Bennett’s policies break all the mainstream party rules. She plans, for example, to impose 20mph zones on most of London’s roads to improve “shockingly bad” air pollution. “You would add 90 seconds to the average driver’s journey but create a much healthier environment,” she said. Another plan is to ban drivers from running their engines while parked. “I often walk past the taxi rank at St Pancras and you could cut the air with a knife, it’s so thick,” said Bennett, pointing out that 7,000 people a year die prematurely from air pollution.

She cycles but has joined a car club for when she has piles of leaflets to shift. She said motorists should pay tolls to encourage walking and cycling in the rush hour. “If you want to drive peak time on a peak-hour road it will cost more,” she said.

Casual flying would also end, priced out by the removal of tax breaks. “If Britain is going to do one-planet living, people cannot be flying to stag weekends in Prague,” she said.

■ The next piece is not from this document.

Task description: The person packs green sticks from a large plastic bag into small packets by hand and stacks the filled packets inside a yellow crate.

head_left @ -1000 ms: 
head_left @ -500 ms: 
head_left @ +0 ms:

Bennett has been “basically vegetarian” for five years, on health and environment grounds. She said people should cut down on meat. “I really don’t miss meat,” she said. “We should not be feeding grain to livestock in large bulk. We should be making that grain available to people to eat.”

With Jenny Jones in the Lords and the London Assembly, Caroline Lucas an MP, the biggest party in Brighton council and two MEPs, the past five years have been successful for the Greens.

But won’t voters be horrified that Green-run Brighton is raising council tax by 4.75 per cent, in contrast to the freezes across London? She replied that people will pay for a clean conscience. “When people are asked, ‘Do you want to pay 60p a week to make sure older people are properly looked after?’, they might well say ‘Yes’,” she said.

The Greens are polling at just three per cent, but Bennett is keen to point out that the European elections are fought on proportional representation.

“We know there are lots of people who will vote Green in the European election who might hesitate in a first-past-the-post election, even if they’d like to.” The next two months will see if she is right.